Time has allowed bass fishing to be part of J’van’s healing process. Though he didn’t make the cut at the first Southern Open, he’ll continue on to the two remaining open tournaments later this year in Oklahoma and Mississippi. Perez said he’s just happy for the chance.
“I wasn’t always this positive person,” he said. “I had a pretty bad start. But God has blessed me with a wonderful and supportive wife who lets me fish Monday through Friday. I treat it as a job. The weekends, I spend with my family and go to church. The support is the main thing.”
But there’s one other thing he’d like to accomplish, something other than his goal of becoming an Elite Angler and making the Bassmaster Classic.
“Organizations pay for my entry fees and I feel like people have a lot of faith in me,” Perez said. “I use that faith to try and be good at what I’m doing and to try to make a difference.

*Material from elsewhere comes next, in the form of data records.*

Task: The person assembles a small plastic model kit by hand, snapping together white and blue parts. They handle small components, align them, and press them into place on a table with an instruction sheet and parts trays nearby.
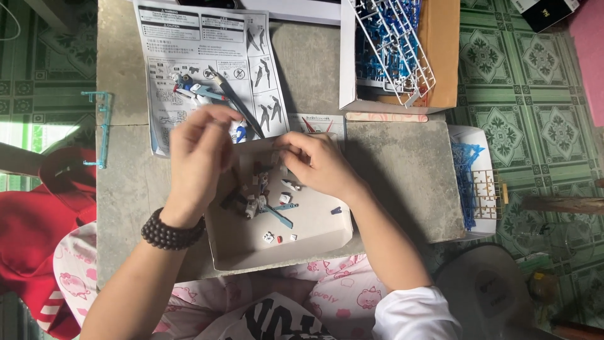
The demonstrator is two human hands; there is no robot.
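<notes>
My left hand [198, 160], with a dark bead bracelet on the wrist, hovers over the left edge of a shallow white cardboard tray [314, 230]; its fingers are curled and blurred, and I cannot tell if it pinches a piece. My right hand [318, 165] rests over the tray's upper middle, fingers bent toward the left hand. Several small white, blue and dark model parts [264, 201] lie in the tray below both hands.
A printed instruction sheet [207, 60] with loose parts and a grey tool [236, 104] lies behind the tray. An open box of white and blue part frames [393, 50] stands at the back right. More frames [475, 186] sit at the table's right edge.
</notes>
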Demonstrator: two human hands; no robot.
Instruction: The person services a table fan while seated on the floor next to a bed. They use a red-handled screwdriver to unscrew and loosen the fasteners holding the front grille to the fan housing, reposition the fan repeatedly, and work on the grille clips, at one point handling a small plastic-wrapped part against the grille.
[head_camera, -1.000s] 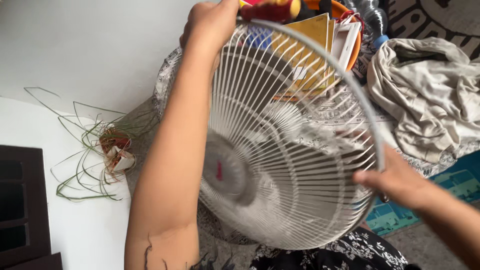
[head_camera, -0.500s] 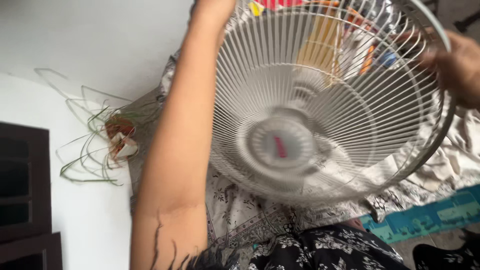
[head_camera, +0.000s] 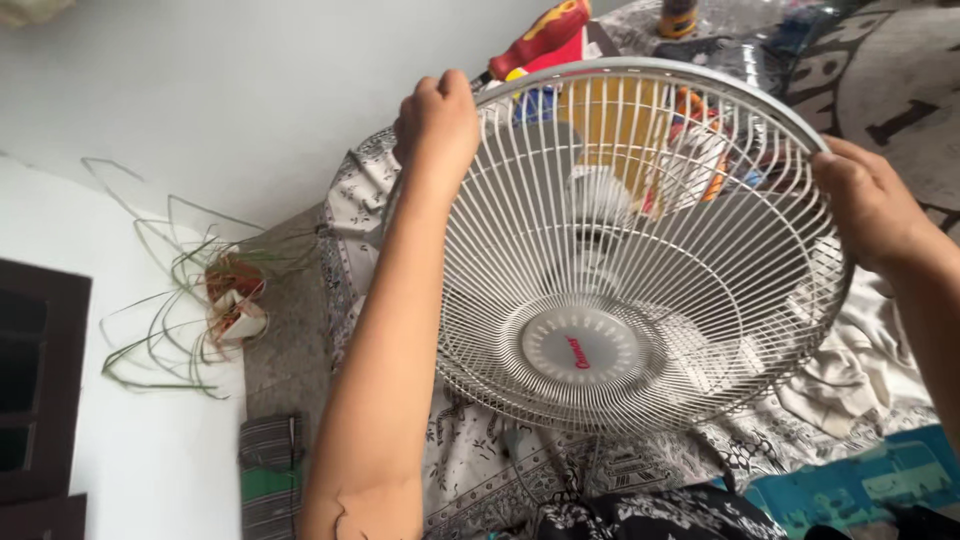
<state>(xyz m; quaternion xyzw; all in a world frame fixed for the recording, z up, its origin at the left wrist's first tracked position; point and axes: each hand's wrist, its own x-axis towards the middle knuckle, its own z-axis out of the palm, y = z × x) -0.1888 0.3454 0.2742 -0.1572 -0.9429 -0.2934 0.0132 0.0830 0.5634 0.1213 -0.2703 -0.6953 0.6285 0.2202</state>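
Note:
A round white wire fan guard (head_camera: 640, 250) with a grey centre cap is held up over a patterned cloth (head_camera: 480, 460). My left hand (head_camera: 437, 122) grips the guard's rim at its upper left. On the right edge of the rim my right hand (head_camera: 870, 205) holds on. The guard's open side faces me and tilts away at the top. Behind its wires I see a red-handled screwdriver (head_camera: 545, 38) and mixed coloured items, partly hidden.
A small bundle of green wires with a reddish piece (head_camera: 232, 295) lies on the pale floor at left. A dark wooden frame (head_camera: 35, 380) sits at the left edge. A beige cloth (head_camera: 860, 380) and a blue mat (head_camera: 860, 480) are at right.
The guard has dropped lower and turned so its centre cap faces me more squarely. My right hand shifted from the upper right to the rim's right edge; my left hand kept its hold.

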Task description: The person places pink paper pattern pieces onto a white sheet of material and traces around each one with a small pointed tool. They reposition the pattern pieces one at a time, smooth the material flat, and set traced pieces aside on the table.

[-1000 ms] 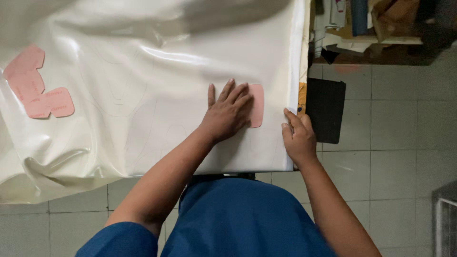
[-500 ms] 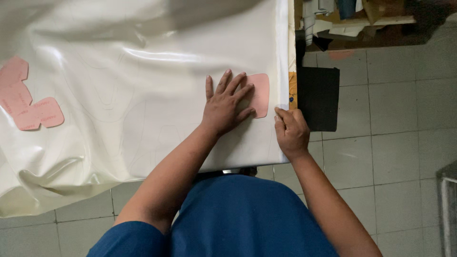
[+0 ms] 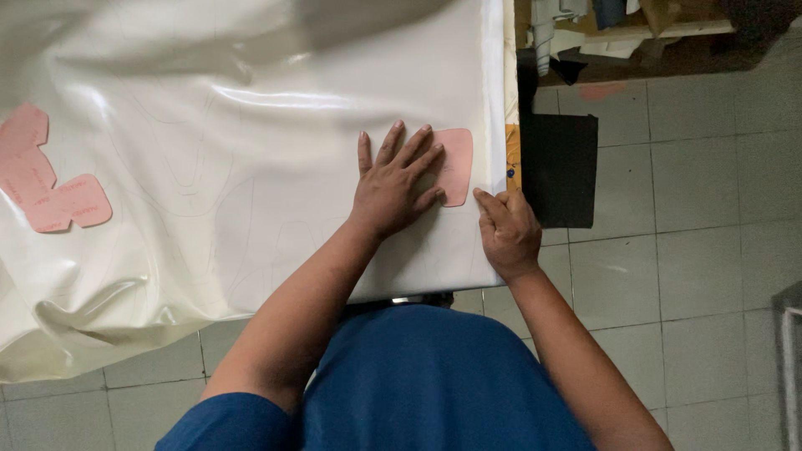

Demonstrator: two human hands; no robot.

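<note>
Head view: left hand (image 3: pixel 394 185) spread flat, fingers splayed, pressing a small pink template (image 3: pixel 455 165) onto glossy white sheet material (image 3: pixel 251 167) covering the table, near its right edge. Right hand (image 3: pixel 507 231) curled just beside the template's lower corner at the sheet edge, forefinger stretched toward it; can't tell if it pinches anything. More pink templates (image 3: pixel 46 179) far left. Black panel (image 3: pixel 560 169) against the table's right side, grey tiled floor (image 3: pixel 685 250) beneath.

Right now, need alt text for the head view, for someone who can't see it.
Seen from above, a person's left hand presses flat on a pink template lying on a glossy white sheet, while the right hand rests at the sheet's right edge beside it. More pink templates lie at far left; a black panel hangs over the tiled floor.
</note>
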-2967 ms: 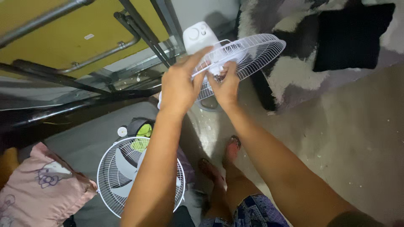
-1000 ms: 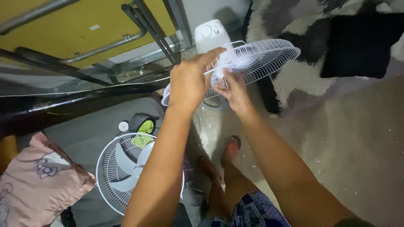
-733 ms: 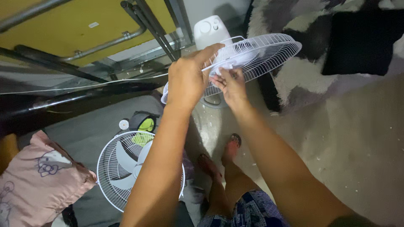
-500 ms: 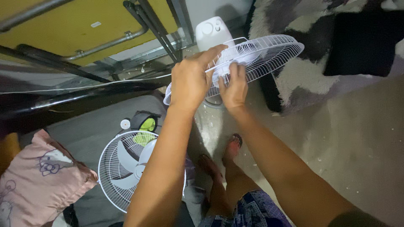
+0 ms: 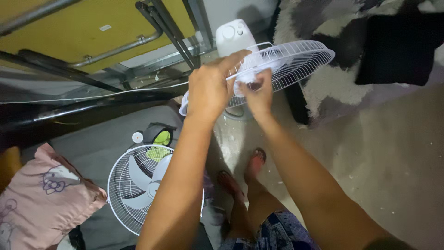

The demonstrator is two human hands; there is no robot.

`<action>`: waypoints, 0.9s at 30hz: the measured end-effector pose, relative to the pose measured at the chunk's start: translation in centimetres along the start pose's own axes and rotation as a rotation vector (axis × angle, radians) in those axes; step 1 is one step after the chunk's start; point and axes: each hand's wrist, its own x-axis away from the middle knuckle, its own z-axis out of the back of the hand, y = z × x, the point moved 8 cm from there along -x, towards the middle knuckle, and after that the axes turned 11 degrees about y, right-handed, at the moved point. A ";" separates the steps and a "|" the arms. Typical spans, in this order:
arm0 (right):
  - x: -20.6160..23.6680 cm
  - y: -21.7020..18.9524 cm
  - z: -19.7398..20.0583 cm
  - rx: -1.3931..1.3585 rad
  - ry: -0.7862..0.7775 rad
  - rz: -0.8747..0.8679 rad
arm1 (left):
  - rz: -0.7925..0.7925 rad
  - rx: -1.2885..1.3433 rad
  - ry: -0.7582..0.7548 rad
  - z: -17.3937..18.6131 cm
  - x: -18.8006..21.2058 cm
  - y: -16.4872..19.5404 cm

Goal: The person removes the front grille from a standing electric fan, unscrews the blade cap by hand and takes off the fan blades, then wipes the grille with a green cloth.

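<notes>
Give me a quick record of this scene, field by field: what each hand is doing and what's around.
Left hand: grips the white fan grille at its hub, fingers over the top
Right hand: pinches the hub from below
Grille: held tilted in the air, off any fan
Fan body: white, with knobs, behind the grille
Second fan: lies face up on a grey mat
Pillow: pink, lower left
Feet: bare, on the floor

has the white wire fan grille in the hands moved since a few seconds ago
No. The white wire fan grille stays beside the white fan base, both hands on it.
</notes>
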 end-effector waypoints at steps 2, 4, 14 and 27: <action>1.2 -2.9 0.2 0.444 0.058 0.435 | 0.000 -0.006 0.003 0.0 0.1 0.1; 2.4 -4.3 -0.1 0.594 0.065 0.706 | -0.006 -0.014 -0.008 -0.1 0.1 0.2; 0.0 1.2 1.7 -0.130 0.186 -0.250 | -0.040 -0.010 0.001 -0.1 0.1 0.6; 2.5 -5.4 1.9 0.302 0.223 0.385 | -0.058 0.016 0.023 0.3 0.4 0.9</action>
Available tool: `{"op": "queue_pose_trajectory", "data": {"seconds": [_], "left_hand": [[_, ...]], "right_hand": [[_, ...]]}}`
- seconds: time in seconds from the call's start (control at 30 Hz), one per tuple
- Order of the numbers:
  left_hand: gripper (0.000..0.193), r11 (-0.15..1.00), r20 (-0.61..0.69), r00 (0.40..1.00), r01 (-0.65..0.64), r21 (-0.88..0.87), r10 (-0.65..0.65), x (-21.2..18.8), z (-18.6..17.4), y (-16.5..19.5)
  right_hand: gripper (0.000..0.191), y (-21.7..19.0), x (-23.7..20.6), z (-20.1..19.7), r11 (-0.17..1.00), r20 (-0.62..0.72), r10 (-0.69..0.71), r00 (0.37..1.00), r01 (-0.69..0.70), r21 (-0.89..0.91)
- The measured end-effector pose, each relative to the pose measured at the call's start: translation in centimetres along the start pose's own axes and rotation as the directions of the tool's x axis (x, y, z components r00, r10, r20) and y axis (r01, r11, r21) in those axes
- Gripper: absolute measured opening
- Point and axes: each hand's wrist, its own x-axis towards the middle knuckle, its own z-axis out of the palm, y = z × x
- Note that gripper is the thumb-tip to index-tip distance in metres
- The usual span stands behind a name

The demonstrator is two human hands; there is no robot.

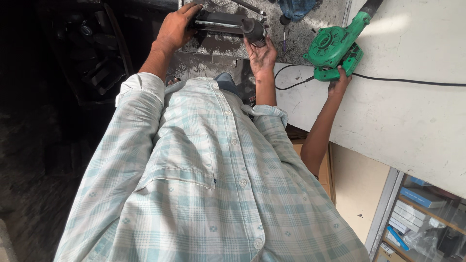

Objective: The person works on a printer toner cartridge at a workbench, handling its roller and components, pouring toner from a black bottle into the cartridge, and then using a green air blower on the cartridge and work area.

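A: Item one?
B: Dark metal part [228, 23], far centre on the grimy bench [315, 19]. Left hand [175, 26] clasps its left end; right hand [260, 54] cups the round right end.
A: Item two?
B: Green blower [335, 47], right, on the white counter [412, 121]; another person's hand [338, 83] grasps its handle. Black cord [407, 82] trails right.

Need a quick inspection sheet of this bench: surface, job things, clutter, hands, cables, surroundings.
Surface: grimy dark bench, white counter beside it.
Job things: long black part with round end, lying on the bench.
Clutter: screwdriver, blue cloth.
Hands: left hand grips the part's left end; right hand cups its round end. Another person's hand touches a green blower.
Cables: black cord runs across the counter.
Surroundings: shelves with boxes, dark floor.
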Motion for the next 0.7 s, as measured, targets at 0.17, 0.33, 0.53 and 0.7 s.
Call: {"op": "queue_pose_trajectory", "data": {"seconds": [0.17, 0.33, 0.53, 0.7], "left_hand": [[0.079, 0.998, -0.053, 0.998, -0.038, -0.047, 0.035, -0.4, 0.2, 0.0], [0.080, 0.999, -0.004, 1.000, -0.009, -0.050, 0.008, -0.4, -0.1, 0.2], [0.077, 0.999, -0.010, 1.000, 0.014, -0.040, -0.014, -0.3, -0.2, 0.6], [0.077, 1.000, -0.009, 1.000, 0.016, -0.027, -0.016, -0.1, -0.1, 0.8]], "right_hand": [[0.060, 0.5, -1.7, -0.9, 0.837, 0.299, 0.046, 0.953, -0.200, 0.509], [0.062, 1.4, -0.5, -0.6, 0.981, -0.010, -0.064, 0.998, 0.065, 0.185], [0.069, 2.3, 0.5, 1.6, 0.514, 0.075, -0.341, 0.937, 0.253, -0.819], [0.063, 3.6, 1.2, 3.9, -0.061, 0.537, -0.304, 0.787, 0.546, -0.835]]}}
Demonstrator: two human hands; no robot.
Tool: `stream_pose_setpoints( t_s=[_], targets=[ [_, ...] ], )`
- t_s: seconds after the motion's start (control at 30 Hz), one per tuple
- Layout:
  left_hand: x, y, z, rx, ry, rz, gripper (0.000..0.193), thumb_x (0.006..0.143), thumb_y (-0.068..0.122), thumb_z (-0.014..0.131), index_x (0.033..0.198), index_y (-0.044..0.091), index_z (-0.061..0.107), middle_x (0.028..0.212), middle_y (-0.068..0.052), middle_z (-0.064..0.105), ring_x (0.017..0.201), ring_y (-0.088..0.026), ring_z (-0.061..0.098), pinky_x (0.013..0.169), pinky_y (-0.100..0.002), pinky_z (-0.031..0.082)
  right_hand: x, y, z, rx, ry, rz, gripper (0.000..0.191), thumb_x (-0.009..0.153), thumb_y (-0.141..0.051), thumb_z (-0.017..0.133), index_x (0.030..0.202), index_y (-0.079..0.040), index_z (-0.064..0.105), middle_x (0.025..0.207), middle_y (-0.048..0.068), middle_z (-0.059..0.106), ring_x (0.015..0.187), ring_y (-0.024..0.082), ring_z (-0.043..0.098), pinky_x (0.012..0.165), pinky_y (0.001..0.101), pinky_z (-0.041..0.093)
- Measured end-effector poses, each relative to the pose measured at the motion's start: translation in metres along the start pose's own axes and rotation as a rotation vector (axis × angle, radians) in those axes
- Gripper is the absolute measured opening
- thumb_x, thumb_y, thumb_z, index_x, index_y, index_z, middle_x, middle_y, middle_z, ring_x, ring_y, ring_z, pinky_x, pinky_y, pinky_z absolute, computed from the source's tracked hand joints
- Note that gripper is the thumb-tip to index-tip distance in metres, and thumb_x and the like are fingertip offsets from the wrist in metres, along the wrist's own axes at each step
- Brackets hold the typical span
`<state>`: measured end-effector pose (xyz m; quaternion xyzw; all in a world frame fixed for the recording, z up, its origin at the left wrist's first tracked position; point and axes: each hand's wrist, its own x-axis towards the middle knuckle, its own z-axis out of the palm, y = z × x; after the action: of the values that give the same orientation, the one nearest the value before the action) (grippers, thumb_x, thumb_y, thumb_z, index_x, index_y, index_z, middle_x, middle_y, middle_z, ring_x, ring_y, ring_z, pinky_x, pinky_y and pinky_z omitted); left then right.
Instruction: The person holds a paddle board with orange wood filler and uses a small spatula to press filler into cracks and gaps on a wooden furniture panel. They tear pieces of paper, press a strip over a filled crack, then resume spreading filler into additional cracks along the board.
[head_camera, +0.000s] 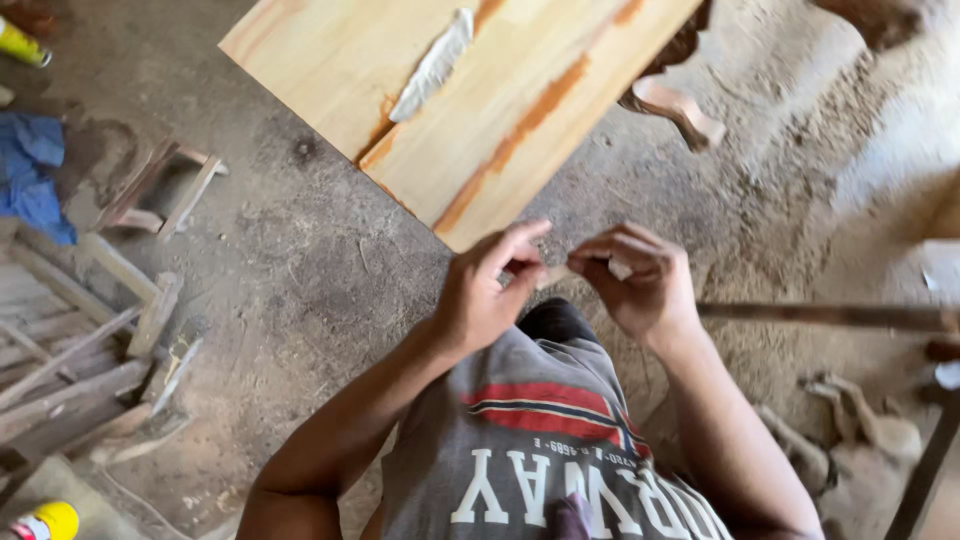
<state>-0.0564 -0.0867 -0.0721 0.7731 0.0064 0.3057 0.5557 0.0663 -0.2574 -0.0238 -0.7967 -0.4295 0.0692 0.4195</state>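
Grey shirt (540, 440) filled the bottom of the view, nearest the camera, both forearms rising from it.

Biggest item: pale wood panel (470, 90) lying on the dirt floor (300, 280), just above the hands, with reddish streaks and a strip of light filler or putty (432, 65) smeared along a seam. Its near corner pointed at the left hand.

Left of the hands, well apart: stack of weathered timber frames (80, 350). Further up-left, blue cloth (30, 175). Right of the hands, a dark bar (830, 316) ran off sideways. Yellow can (45, 522) sat at bottom-left, well apart.

Hands were together in front of the chest. Left hand (485, 295) and right hand (640, 280) both pinched a small pale piece (556, 274), fingertips closed on it from either side. Too small to tell what it was; possibly a scrap of sandpaper or filler.

Judgement: looked like prep of that small piece, tearing or folding it, before work on the panel. Next move would call for a firm two-sided pinch and a short reach up to the filled seam.
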Motion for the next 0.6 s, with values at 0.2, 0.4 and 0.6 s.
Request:
stream_pose_setpoints(
  t_s=[0.2, 0.4, 0.6],
  targets=[
    [0.05, -0.012, -0.035, 0.298, 0.401, -0.113, 0.019, 0.097, -0.001, 0.072, 0.115, 0.002, 0.07, 0.098, -0.01, 0.072, 0.084, -0.015, 0.073, 0.071, -0.027, 0.059, 0.141, 0.054, 0.0, 0.21, -0.111, -0.036, 0.009, 0.097, 0.002, 0.07, 0.104, -0.001, 0.076, 0.093, 0.004, 0.075, 0.079, 0.009, 0.066, 0.074, 0.0242, 0.055],
    [0.102, -0.033, -0.05, 0.553, 0.51, -0.127, 0.01, 0.096, 0.0, 0.071, 0.105, 0.002, 0.07, 0.098, -0.012, 0.071, 0.084, -0.022, 0.071, 0.072, -0.031, 0.06, 0.262, 0.082, 0.037, 0.352, -0.26, -0.105, 0.006, 0.096, -0.003, 0.076, 0.098, 0.001, 0.073, 0.082, 0.004, 0.072, 0.068, 0.005, 0.063, 0.061, 0.0222, 0.053],
    [0.132, -0.074, -0.052, 0.707, 0.325, -0.013, 0.012, 0.092, 0.0, 0.07, 0.105, 0.001, 0.07, 0.1, -0.012, 0.069, 0.096, -0.032, 0.068, 0.084, -0.042, 0.055, 0.292, 0.089, 0.065, 0.343, -0.395, -0.024, 0.008, 0.092, -0.007, 0.079, 0.093, 0.0, 0.074, 0.075, 0.004, 0.07, 0.061, 0.006, 0.059, 0.053, 0.0235, 0.048]
  ],
)
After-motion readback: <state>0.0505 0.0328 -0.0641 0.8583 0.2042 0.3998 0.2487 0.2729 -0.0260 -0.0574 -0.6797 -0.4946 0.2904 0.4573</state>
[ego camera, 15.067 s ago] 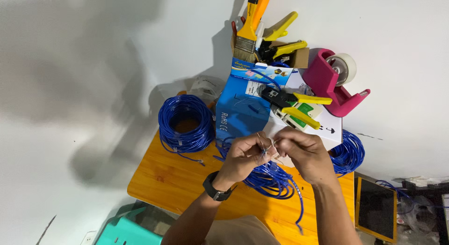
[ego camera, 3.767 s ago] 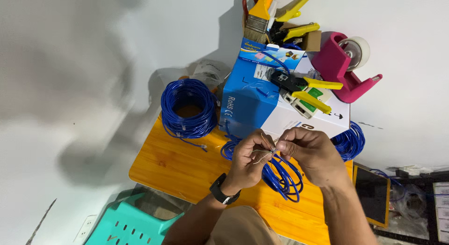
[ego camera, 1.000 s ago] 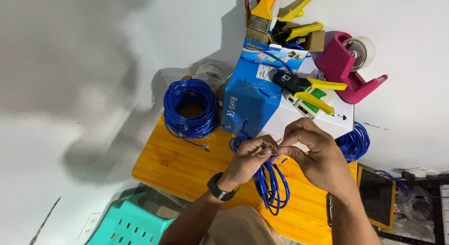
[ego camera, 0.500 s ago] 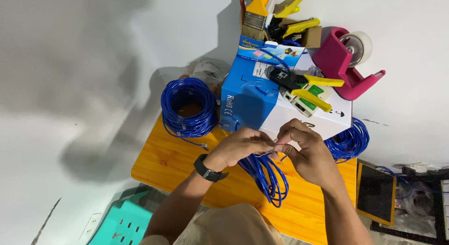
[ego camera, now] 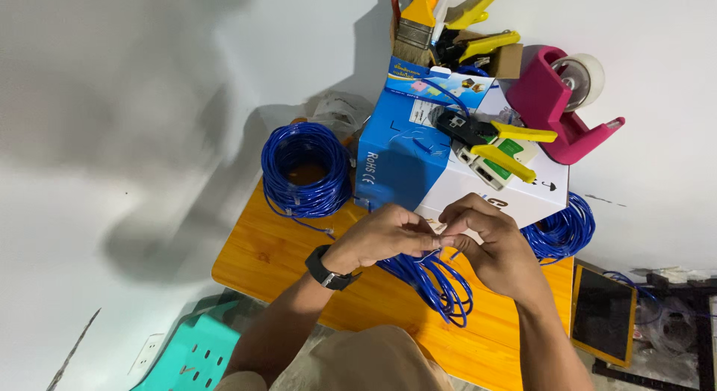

I’m doing this because there are a lot of guys out there who are wounded veterans. I feel like they’re very underestimated…My goal is to make a difference for these guys. I want to be an inspiration and let them know ‘Hey, life is pretty hard after you get hurt….’
“But you also can let them see ‘Hey, this guy’s paralyzed from the waist down and he’s out there fishing. If he can do it, maybe I can….
“That’s where I feel I can make a difference. Maybe it’s only one person, but that is one person that can be helped.”